No Brasil, Philips quer agora administrar hospitais públicos

A Philips, fabricante de equipamentos médicos, lâmpadas e eletrodomésticos, traçou uma nova estratégia para fazer negócios no Brasil na área de saúde. A companhia holandesa, que já vem realizando exames médicos em pacientes da rede pública da Bahia, agora quer fechar novas parcerias público-privadas (PPP) no país para, por exemplo, administrar hospitais.

Na Bahia, foi criado um consórcio em 2015, onde a Philips tem uma participação de 19,99%, e as empresas de medicina diagnóstica Alliar e Fidi têm 50,05% e 29,96%, respectivamente. Estes sócios são donos de um laboratório de exames médicos que faturou R$ 86 milhões no ano passado, até setembro. O contrato com o governo da Bahia foi firmado em 2015 e tem prazo de 11 anos.

“Temos interesse em fazer outras parcerias neste formato. Acreditamos que há uma grande oportunidade neste momento e queremos participar mais da gestão dos projetos ligados à saúde pública”, disse ao Valor Henk de Jong, diretor-executivo da Philips na América Latina. Nos Estados Unidos, na Europa e na Ásia, a Philips já tem operações em parceria com governos.

Ontem, Claudio Lottenberg, presidente da UnitedHealthCare Brazil, dono da Amil, defendeu a participação do setor privado na saúde pública. “O orçamento é insuficiente. Não vejo outro caminho a não ser as parcerias público- privada e, por que não, até aportes das empresas privadas na saúde pública”, disse Lottenberg, durante evento realizado pelo Credit Suisse, em São Paulo.

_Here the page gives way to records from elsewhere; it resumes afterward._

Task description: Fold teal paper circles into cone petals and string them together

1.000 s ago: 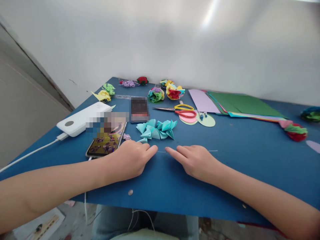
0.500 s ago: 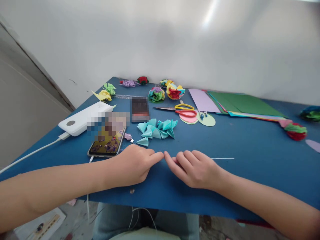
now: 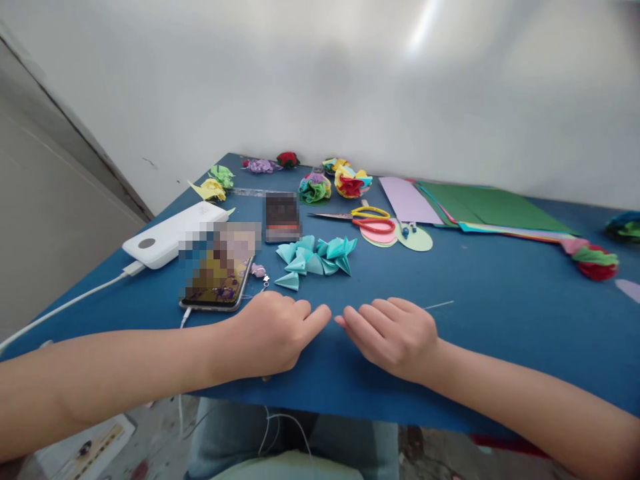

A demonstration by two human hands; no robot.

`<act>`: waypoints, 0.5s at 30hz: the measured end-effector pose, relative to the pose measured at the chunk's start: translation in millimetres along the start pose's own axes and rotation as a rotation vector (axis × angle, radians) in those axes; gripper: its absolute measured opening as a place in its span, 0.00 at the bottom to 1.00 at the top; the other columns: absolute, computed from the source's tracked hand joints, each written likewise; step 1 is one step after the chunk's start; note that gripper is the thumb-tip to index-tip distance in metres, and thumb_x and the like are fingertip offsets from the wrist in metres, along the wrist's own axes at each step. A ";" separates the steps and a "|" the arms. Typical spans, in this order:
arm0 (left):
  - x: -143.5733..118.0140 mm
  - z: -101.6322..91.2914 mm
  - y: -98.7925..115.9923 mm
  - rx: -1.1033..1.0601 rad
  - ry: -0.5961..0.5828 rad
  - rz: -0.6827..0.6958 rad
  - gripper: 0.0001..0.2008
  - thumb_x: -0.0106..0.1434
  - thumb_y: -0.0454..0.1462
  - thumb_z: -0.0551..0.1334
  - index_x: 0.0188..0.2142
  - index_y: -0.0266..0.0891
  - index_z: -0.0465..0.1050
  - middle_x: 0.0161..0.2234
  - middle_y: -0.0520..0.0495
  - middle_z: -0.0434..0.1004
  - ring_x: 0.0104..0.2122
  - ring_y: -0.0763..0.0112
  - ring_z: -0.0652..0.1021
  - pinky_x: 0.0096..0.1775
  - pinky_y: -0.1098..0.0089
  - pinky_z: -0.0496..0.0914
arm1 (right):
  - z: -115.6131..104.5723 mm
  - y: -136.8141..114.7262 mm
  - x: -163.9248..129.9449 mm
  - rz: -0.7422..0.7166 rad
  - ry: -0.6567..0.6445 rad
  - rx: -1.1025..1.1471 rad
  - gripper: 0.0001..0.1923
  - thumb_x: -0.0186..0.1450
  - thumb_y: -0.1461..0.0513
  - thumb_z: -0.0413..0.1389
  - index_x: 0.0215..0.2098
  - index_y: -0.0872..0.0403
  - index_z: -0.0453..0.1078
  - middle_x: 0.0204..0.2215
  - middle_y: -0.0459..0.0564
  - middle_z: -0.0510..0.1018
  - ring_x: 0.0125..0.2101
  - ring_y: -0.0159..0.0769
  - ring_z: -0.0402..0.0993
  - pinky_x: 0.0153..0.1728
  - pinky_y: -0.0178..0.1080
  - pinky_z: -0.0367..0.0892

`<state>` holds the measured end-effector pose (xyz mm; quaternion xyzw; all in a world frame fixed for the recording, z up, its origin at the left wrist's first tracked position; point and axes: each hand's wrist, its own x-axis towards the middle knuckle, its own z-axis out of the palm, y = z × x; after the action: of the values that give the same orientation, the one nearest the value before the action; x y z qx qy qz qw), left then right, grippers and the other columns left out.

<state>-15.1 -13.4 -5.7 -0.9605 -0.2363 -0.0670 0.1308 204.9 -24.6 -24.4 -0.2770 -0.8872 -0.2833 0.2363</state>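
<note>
- Wire point(image 3: 439, 305), thin and pale, is lying flat on the blue counter point(image 3: 500, 320), and only a short bit is showing past the right hand point(image 3: 395, 337).
- It is pointing sideways, tipped up a little at its far right end.
- The right hand is lying over it, so this hand is nearer; its fingers point(image 3: 357, 323) are curled down close together, and I cannot tell if they are pinching the wire.
- The left hand point(image 3: 273, 331) is resting knuckles up, one finger pointing at the right hand, tips almost touching.
- Half a second ago the showing bit was lying level and reaching farther right.
</note>
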 end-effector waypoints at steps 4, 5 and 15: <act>0.4 -0.9 0.3 0.052 0.083 0.018 0.10 0.60 0.30 0.48 0.40 0.34 0.62 0.21 0.50 0.67 0.19 0.70 0.69 0.20 0.71 0.57 | -2.8 0.9 5.8 0.033 -0.012 0.044 0.07 0.62 0.61 0.54 0.29 0.56 0.68 0.17 0.42 0.64 0.21 0.28 0.56 0.24 0.37 0.46; 0.3 -1.5 1.0 0.084 0.138 0.026 0.11 0.61 0.30 0.48 0.42 0.32 0.62 0.22 0.50 0.67 0.19 0.70 0.69 0.21 0.70 0.57 | -4.1 0.5 7.4 0.041 -0.018 0.065 0.07 0.63 0.61 0.53 0.30 0.56 0.68 0.17 0.43 0.65 0.21 0.29 0.57 0.24 0.37 0.47; -2.8 -4.3 4.8 0.055 0.340 -0.009 0.11 0.62 0.29 0.46 0.42 0.30 0.63 0.26 0.46 0.72 0.24 0.70 0.73 0.25 0.70 0.63 | -9.7 -3.6 4.1 -0.002 0.072 0.083 0.07 0.61 0.64 0.55 0.37 0.60 0.67 0.20 0.44 0.69 0.23 0.29 0.60 0.24 0.37 0.50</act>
<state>-15.5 -19.9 -3.1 -0.9304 -0.2168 -0.2225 0.1948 202.2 -31.8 -16.3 -0.2557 -0.8893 -0.2565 0.2792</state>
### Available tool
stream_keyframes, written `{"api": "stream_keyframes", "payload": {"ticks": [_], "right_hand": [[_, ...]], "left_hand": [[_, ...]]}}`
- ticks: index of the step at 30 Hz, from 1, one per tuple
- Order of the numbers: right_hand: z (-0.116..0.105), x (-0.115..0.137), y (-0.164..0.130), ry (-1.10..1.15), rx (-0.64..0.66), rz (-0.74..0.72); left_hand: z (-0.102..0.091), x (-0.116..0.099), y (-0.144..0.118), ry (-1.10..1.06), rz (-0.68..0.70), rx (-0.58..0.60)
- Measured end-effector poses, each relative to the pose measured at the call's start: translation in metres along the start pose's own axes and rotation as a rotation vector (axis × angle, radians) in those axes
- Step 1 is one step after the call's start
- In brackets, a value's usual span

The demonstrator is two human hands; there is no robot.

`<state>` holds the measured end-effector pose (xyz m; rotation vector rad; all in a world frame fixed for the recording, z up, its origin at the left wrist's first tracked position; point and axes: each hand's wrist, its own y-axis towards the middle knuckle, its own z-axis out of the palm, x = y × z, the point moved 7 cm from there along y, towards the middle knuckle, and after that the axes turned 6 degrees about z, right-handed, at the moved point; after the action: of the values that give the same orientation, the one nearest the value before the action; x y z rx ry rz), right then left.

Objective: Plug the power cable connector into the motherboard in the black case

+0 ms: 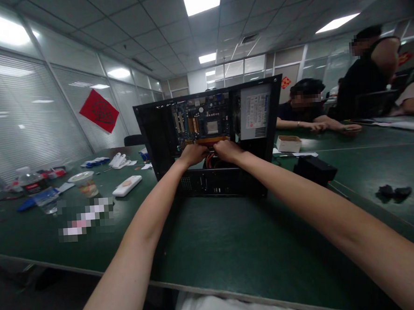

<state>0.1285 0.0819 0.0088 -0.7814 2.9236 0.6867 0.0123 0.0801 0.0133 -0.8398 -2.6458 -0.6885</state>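
An open black computer case (235, 183) stands on the table in front of me, its inside facing me. A blue motherboard (199, 111) is mounted in it, with a square silver processor (211, 127) at its middle. My left hand (193, 154) and my right hand (229, 151) reach in side by side, fingers curled at the orange-red memory slots (211, 139) along the board's lower edge. What the fingertips grip is too small to make out. Red cables (209, 161) hang just below the hands. A power supply (256, 112) with a white label sits at the case's right.
On the green table (212, 239) at left are a water bottle (37, 186), a plastic cup (86, 183) and a white box-like device (127, 186). To the right lie a small carton (288, 143) and a black block (315, 169). Another person (304, 107) sits across.
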Motion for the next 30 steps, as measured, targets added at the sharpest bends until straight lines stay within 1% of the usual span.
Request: {"api": "stream_keyframes", "payload": {"ticks": [8,16,21,30], "right_hand": [[-0.002,0.006,-0.001,0.06,-0.003,0.015],[-0.003,0.004,0.001,0.09,-0.016,0.034],[-0.001,0.005,0.001,0.095,0.003,0.031],[0.007,0.001,0.005,0.093,-0.007,0.055]], "left_hand": [[0.004,0.007,-0.003,-0.05,-0.025,0.005],[0.005,0.009,-0.003,-0.084,-0.042,0.033],[0.005,0.009,-0.004,-0.082,-0.053,0.038],[0.008,0.01,-0.004,-0.07,-0.051,0.041]]}}
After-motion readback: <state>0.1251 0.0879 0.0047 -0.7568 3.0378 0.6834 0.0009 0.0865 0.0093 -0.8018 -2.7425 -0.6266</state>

A Philips vem, desde 2011, fortalecendo a área de saúde em sua estrutura, tendo vendido ou reduzido participação em negócios de áudio, vídeo e iluminação. No Brasil, está integrando seu negócio de saúde com a Walita, marca brasileira de eletrodomésticos.

Na semana passada, a Philips inaugurou uma nova fábrica de equipamentos médicos (raio-x, ressonância, tomografia e ultrassom) na mesma unidade onde fica a Walita, em Varginha, no sul de Minas Gerais. Até dezembro, a fábrica de equipamentos médicos da Philips ficava em Lagoa Santa, na região metropolitana de Minas Gerais. “Decidimos integrar as operações para que nossos produtos de consumo também sejam focados em saúde”, disse o executivo. Faz parte da estratégia desenvolver itens como a fritadeira elétrica, que dispensa o uso de óleo para preparar alimentos.

Da produção total da nova fábrica, 60% dos equipamentos médicos atendem o mercado nacional; e 40% são exportados, principalmente, para os países da América Latina e do Oriente Médio. A fábrica de equipamentos médicos em Varginha é a única da Philips na América Latina. Na Argentina, há uma unidade que produz eletrodomésticos e outros produtos de consumo.

Outra frente da Philips é desenvolver produtos para pacientes fora do ambiente hospitalar como dispositivos que acompanham idosos, pessoas com doenças crônicas e que fazem tratamento em casa. O foco é tratar pacientes com câncer, doenças cardiológicas e respiratórias e mulheres grávidas.

No ano passado, a Philips registrou receita de € 24,5 bilhões, o que representa uma alta de 3% em relação a 2015 (considerando-se o critério de vendas comparáveis). A área de saúde cresceu 5% no mesmo período. O lucro líquido da companhia mais do que dobrou, para € 1,5 bilhão em 2016. O melhor desempenho foi registrado na América Latina e na China, regiões em que a receita teve expansão de dois dígitos. Nos Estados Unidos, o desempenho ficou em linha com o registrado em 2015, mas na Europa a Philips teve queda de receita, segundo balanço divulgado na semana passada.